1 messages · Page 1 of 1 (latest)

hybrid oak
#

I'm using dagger to automate my build system, which runs in a docker container.
So I'm using the docker_build of my dockerfile, and executing the needed "Cmake" commands in there.

At the end I export the needed zip file to the host directory using the "ctr.file("zipfile.zip").export("output/zipfile.zip")"

Running this locally is fine, but in my gitlab-ci environment, my 20GB of runner disk-space is completely filled up before the end of the pipeline.. I'm trying to run a for loop with 20 executions in it, but by the 8-th time the gitlab-runner is full..

Some code:

    async with (dagger.Connection(config) as client):
        context_dir = client.host().directory(".", exclude=["docs/", ".git*", ".cache"])
        build_ctr = await context_dir.docker_build(dockerfile="soft/Dockerfile")


        async def build_configs(cfg: Path, build_type: str, semaphore: anyio.Semaphore):
            async with semaphore:
                rel_bld = await common_release_build_step(
                    cfg, build_type, build_ctr, context_dir
                )

                unpacked_ctr = await unpack_and_encode(rel_bld, f"{build_type}_Output")
                await unpacked_ctr.file(f"SW.zip").export(f"{outdir}/SW.zip")

        async with anyio.create_task_group() as tg:
            semaphore = anyio.Semaphore(1)
            for cfg in cfg_files:
                tg.start_soon(build_configs, cfg, build_type, semaphore)

Any clues? I see that the "snapshots" in the docker volumes are being created for every run it seems, can anyone give me some tips? Thx!

minor schooner
#

It'd be greart to have a bit more context about how your app / what you're building currently looks like

#

is each execution building the same thing?

hybrid oak
#

Hi Marcos, OK will give you some more context.

#

I'm building an embedded application using cmake in the container. For some reason, I need to have a new, clean environment for each build. (some files need to change) So I am building the container first, and next I am using cmake in that "fresh" container each time to execute the cmake build script.

#

The diskspace is only getting eaten up once I add the "await unpacked_ctr.file(f"SW.zip").export(f"{outdir}/SW.zip")" line, so it seems like the "snapshotting" mechanism is being activated because of that?

hybrid oak
#

@minor schooner Any more feedback? I'm quite blocked on this, I am just trying to find some information on how the snapshotting is working with Dagger itself.. If I can turn it off or so?

hybrid oak
#

@minor schooner OK, the export is not causing this, rather just spinning up multiple "big" containers in a loop, is "saving" the container itself to a snapshot for each execution in it.. Is this for caching purposes?

minor schooner
minor schooner
#

how are you seeing this currently?

minor schooner
minor schooner
#

here's a very basic high level approach in Go about how I'd approach this.

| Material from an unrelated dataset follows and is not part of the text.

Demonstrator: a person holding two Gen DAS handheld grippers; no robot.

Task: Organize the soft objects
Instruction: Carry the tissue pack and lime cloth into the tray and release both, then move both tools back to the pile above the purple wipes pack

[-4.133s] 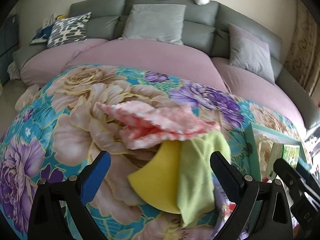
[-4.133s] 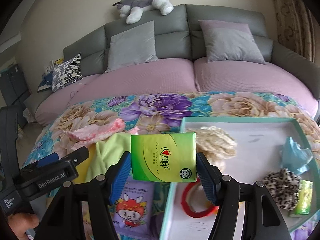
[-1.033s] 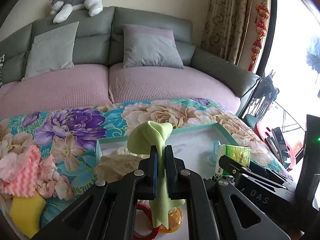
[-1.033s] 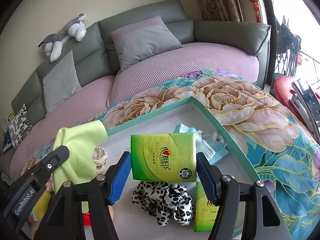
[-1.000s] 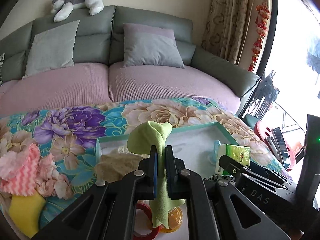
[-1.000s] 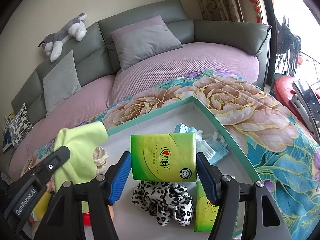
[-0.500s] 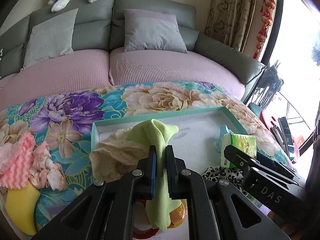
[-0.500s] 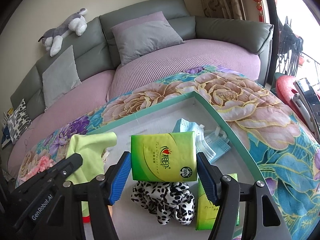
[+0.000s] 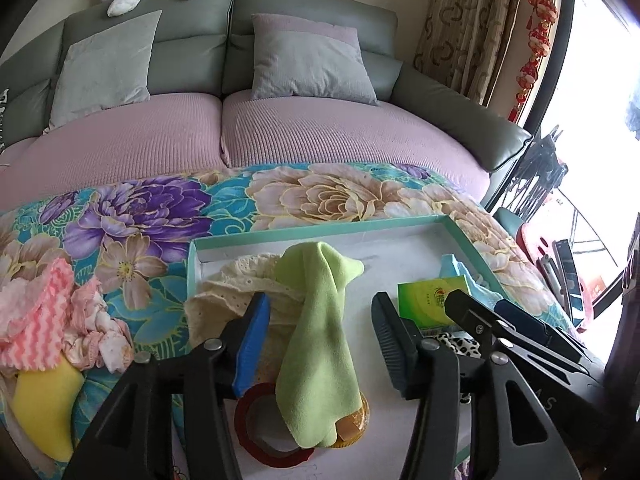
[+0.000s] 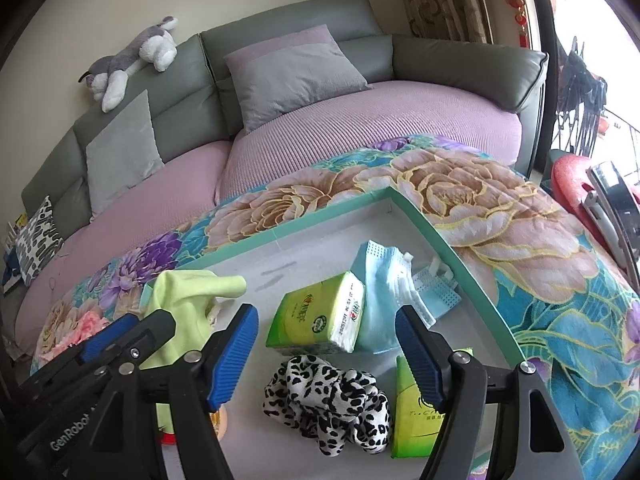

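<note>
Both my tongs hang spread wide over the teal-rimmed tray (image 9: 316, 229), and neither grips anything. Between the fingers of my left tongs (image 9: 318, 340), low in the middle of the left view, the green cloth (image 9: 320, 340) lies free, draped from the cream lace piece (image 9: 240, 284) down over a red ring (image 9: 256, 432) and an orange disc (image 9: 354, 424). In the right view my right tongs (image 10: 326, 354) straddle the green tissue pack (image 10: 320, 316), which lies tilted against the blue mask (image 10: 380, 280), with the leopard scrunchie (image 10: 328, 396) just below and a second green pack (image 10: 416, 412) at lower right.

As I judge it, the step is a clean let-go: I should lift each pair straight up, fingers held wide, so no pad snags the cloth's nap or tips the pack.

At the far left of the left view, the pink wavy cloth (image 9: 36, 312) and the yellow sponge (image 9: 44, 412) lie outside the tray on the floral blanket (image 9: 132, 216); I reckon those come next. The left tongs are nearer.
</note>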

given the following directory structure:

.
├── a
├── b
├── c
├── d
├── go.mod
├── go.sum
└── main.go

5 directories, 3 files

If I need to create a pipeline that builds the a,b,c and d subproejcts out of a base container, I'd do something like:

    ctx := context.TODO()

    c, err := dagger.Connect(ctx, dagger.WithLogOutput(os.Stdout))
    if err != nil {
        panic(err)
    }

    hd := c.Host().Directory(".",
        dagger.HostDirectoryOpts{
            Exclude: []string{".git"},
        })
    es, err := hd.Entries(ctx)
    if err != nil {
        panic(err)
    }

    base := c.Container().From("alpine")

    for _, e := range es {
        if len(filepath.Ext(e)) == 0 {
            _, err := base.WithMountedDirectory("/app", hd.Directory(e)).
                WithExec([]string{"echo", "cmake here"}).
                File("out.zip").Export(ctx, "out.zip")
            if err != nil {
                panic(err)
            }
        }
    }
}

^ the most important thing here is the WithMountedDirectory call one each loop iteration so that doesn't produce a layered FS over the base container each time.

#

LMK if this helps @hybrid oak

minor schooner
hybrid oak
#

Well, I have been diggin in a bit deeper yday into this issue, and indeed, tried out the with_mounted_directory, but I think the issue lies somewhere else..

#

My container I am using in the pipeline is one based on a dockerfile. So I am using a dagger docker_build step to build it. The container itself is around 3gb in size.

#

When I execute the loop for cfg in cfg_files, which executes around 17 times, I am using in the gitlab-ci around 19GB of diskspace for this execution. This diskspace is mainly going into the volume attached to the dagger-engine, in the runc-overlayfs/snapshots folder.

#

For reference, the git repo I am adding to the container for execution is around 200mb. And the output generated is around 1.5mb per execution.

hybrid oak
hybrid oak
minor schooner
#

are you cloning a different repo each loop iteration?

#

seems like each of your loop iterations is incorrectly duplicating data somehow

hybrid oak
#

Nope, nothing is being cloned again, I'm litterally just executing the CMake command, and a linux "wine" command to execute a windows exe file inside of the container...

royal garden
minor schooner
#

@hybrid oak any chance we could jump into a quick #911305510882513037 session whenever you have time to check this out

#

or maybe is there a way you could share us a simple repro that exposes this volume increase behavior somehow?

#

I've tried to reproduce it myself but wasn't able to 😬

hybrid oak
#

@minor schooner Audio session is gonna be difficult I gues due to the timediff, although, I'm in CEST. If you ever have time 9am-6pm CEST time, I will be available.. I can also look into making a small repo for this one, although of course, having an EXE somewhere to use with wine to execute something COULD be challenging to be shareable...

hybrid oak
#

@minor schooner For now I "fixed" the issue by choosing the bigger gitlab-runner size, from 20GB -> 100GB, but of course this is just a band-aid 😄

minor schooner
royal garden
#

Having re-read the thread, it seems to me that you are somehow copying the entire container image from Docker into Dagger. That is the only explanation for you filling 20GB of disk space on iteration 8 (container image is 3GB).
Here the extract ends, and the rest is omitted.